[Excerpts from a dataset]
+-------+
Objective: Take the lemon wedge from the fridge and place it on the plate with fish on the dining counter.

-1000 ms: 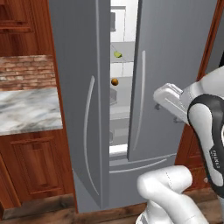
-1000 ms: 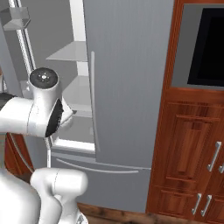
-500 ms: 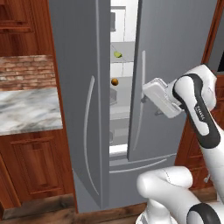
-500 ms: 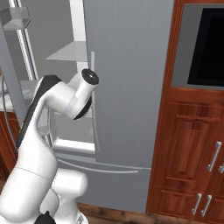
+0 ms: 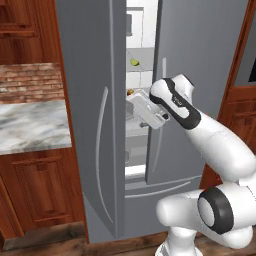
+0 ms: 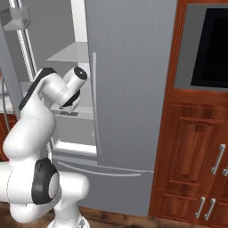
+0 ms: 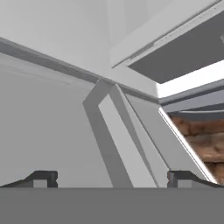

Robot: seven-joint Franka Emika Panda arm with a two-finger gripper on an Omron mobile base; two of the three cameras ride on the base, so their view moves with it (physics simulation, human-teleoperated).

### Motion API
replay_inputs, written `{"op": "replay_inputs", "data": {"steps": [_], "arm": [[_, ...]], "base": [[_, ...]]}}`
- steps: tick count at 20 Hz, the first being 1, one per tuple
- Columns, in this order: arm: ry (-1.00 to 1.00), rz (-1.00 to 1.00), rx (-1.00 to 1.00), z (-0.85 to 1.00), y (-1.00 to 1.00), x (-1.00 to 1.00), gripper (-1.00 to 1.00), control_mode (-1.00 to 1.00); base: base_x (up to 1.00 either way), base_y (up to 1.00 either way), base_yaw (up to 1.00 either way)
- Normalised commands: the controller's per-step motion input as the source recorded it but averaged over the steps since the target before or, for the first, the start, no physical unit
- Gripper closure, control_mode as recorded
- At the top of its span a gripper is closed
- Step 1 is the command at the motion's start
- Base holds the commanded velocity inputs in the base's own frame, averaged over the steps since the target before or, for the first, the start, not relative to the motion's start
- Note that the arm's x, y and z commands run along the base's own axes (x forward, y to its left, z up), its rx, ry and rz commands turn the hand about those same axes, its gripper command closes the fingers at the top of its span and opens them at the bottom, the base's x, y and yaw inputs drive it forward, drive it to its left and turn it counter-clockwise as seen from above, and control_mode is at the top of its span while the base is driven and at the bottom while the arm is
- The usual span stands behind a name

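Fingers of our two-finger gripper (image 7: 112, 178) are standing spread wide apart, nothing between them, as we are reaching into the gap between the doors of the tall grey French-door fridge (image 5: 85, 100). Our hand is facing white walls and grey shelf edges inside. We are seeing the tiny yellow-green lemon wedge (image 5: 134, 62) lying on an upper white shelf, above our hand, and a small orange-brown ball (image 5: 130, 92) is sitting lower, just beside our wrist.

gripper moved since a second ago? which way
Yes. In the left base view the gripper has swung left from in front of the right door into the fridge opening, now just below the small orange ball.
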Motion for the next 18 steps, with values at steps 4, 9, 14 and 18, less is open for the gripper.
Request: {"op": "replay_inputs", "data": {"steps": [4, 9, 14, 18], "arm": [[-0.08, 0.18, -0.04, -0.22, 1.00, 0.18, -1.00, -1.00], [-0.22, 0.20, -0.12, -0.24, 1.00, 0.00, -1.00, -1.00], [-0.22, 0.11, -0.09, -0.31, 1.00, 0.00, -1.00, -1.00], [-0.25, 0.06, -0.09, -0.38, 1.00, 0.00, -1.00, -1.00]], "base": [[0.00, 0.00, 0.00], [0.00, 0.00, 0.00], [0.00, 0.00, 0.00], [0.00, 0.00, 0.00]]}}
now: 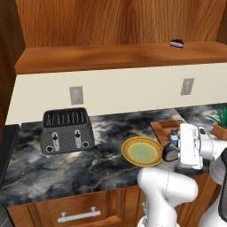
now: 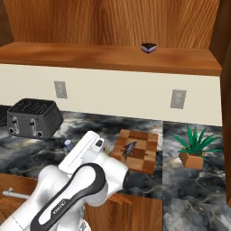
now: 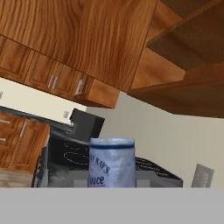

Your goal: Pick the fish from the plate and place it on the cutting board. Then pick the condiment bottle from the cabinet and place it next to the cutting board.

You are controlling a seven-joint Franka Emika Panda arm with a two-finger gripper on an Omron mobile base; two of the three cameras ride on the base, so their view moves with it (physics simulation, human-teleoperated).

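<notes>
While the tool [image 1: 174,148] clenches the capped bottle [image 3: 112,162], fish [image 2: 129,149] rests on checkered board [image 2: 143,159].

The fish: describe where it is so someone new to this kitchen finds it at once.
Start at the dark marbled counter and find the checkered wooden cutting board left of the potted plant. The fish lies on the board's left half: a small, slender, dark grey shape, the only thing on it.

Lettering on the condiment bottle

The condiment bottle [image 3: 112,162] in the hand view carries dark blue label print, partly cut off: "RAY'S" above, "uce" below. The robot arm's [image 2: 61,205] black lettering is too small to read.
</notes>
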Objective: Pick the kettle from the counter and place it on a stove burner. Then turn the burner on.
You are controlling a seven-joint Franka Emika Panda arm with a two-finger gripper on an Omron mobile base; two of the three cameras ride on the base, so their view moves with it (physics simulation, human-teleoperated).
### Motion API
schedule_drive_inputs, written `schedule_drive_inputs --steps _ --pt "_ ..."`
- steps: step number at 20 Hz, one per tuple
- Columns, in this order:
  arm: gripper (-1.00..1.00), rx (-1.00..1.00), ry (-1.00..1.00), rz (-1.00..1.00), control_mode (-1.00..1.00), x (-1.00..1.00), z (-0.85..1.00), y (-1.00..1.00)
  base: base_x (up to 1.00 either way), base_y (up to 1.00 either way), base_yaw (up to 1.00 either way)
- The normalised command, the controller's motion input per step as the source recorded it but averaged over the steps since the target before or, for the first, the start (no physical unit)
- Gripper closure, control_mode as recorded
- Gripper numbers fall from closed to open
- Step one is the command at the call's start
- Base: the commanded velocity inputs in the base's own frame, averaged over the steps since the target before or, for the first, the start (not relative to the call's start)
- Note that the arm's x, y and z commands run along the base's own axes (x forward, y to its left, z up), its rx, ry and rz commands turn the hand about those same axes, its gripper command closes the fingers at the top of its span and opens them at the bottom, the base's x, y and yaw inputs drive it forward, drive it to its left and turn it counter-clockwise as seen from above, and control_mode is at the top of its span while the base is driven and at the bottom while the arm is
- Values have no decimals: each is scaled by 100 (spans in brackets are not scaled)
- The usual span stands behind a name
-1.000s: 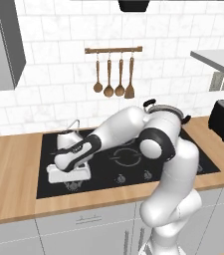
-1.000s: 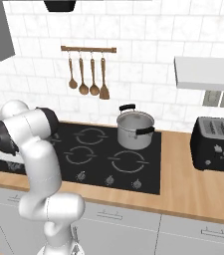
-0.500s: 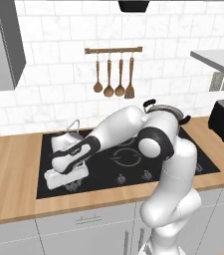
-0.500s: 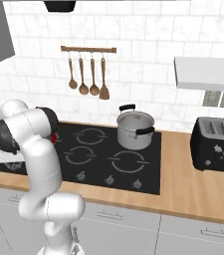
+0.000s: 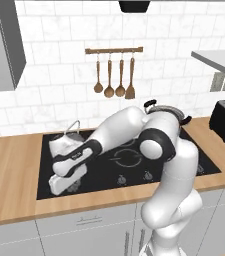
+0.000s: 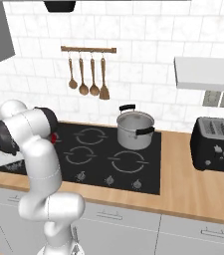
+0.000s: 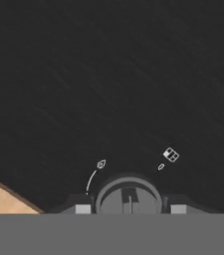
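Squat dark grey metal kettle [image 5: 60, 146] sits on left rear of flat black glass cooktop [image 5: 109, 176], while two-finger gripper [image 7: 130, 208] has sunk slightly onto round grey knob [image 7: 128, 195], jaws astride it, grip undiscernible; burner-turning looks imminent.

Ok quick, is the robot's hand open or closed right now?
Gripper: jaws sit either side of a stove knob; gripping it or not, cannot tell.

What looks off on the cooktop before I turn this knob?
Nothing stands out. The kettle stands upright on the cooktop, rear left; the silver pot sits level, rear right; no spills; the gripper straddles a front knob.
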Motion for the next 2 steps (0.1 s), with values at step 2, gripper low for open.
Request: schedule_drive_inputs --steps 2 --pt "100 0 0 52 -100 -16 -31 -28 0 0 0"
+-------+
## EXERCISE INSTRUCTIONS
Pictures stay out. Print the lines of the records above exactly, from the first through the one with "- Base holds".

## ANSWER TO THE PROBLEM
Objective: Take the lemon wedge from the fridge and place it on the plate with fish on the dining counter.

-1000 ms: 
-1000 ms: 
-500 ms: 
-500 ms: 
+0 ms: 
+0 ms: 
+0 ms: 

Robot: seven-joint Franka Emika Panda arm with a two-finger gripper on an Omron mobile base; two of the three cameras ride on the base, so their view moves with it (physics simulation, human-teleoperated).

### Motion API
replay_inputs, written `{"op": "replay_inputs", "data": {"steps": [_], "arm": [[_, ...]], "base": [[_, ...]]}}`
- steps: tick count at 20 Hz, the first being 1, one per tuple
- Columns, in this order: arm: ry (-1.00 to 1.00), rz (-1.00 to 1.00), rx (-1.00 to 1.00), z (-0.85 to 1.00), y (-1.00 to 1.00), x (-1.00 to 1.00), gripper (-1.00 to 1.00), control_mode (-1.00 to 1.00); base: base_x (up to 1.00 either way), base_y (up to 1.00 either way), base_yaw (up to 1.00 either way)
- Normalised commands: the controller's per-step motion input as the source recorded it but averaged over the steps since the target before or, for the first, the start, no physical unit
- Gripper closure, control_mode as recorded
- At the top of its span a gripper is closed
- Step 1 is the command at the motion's start
- Base holds the commanded velocity inputs in the base's own frame, averaged over the steps since the target before or, for the first, the start, not relative to the motion's start

No additional output is required for this exercise.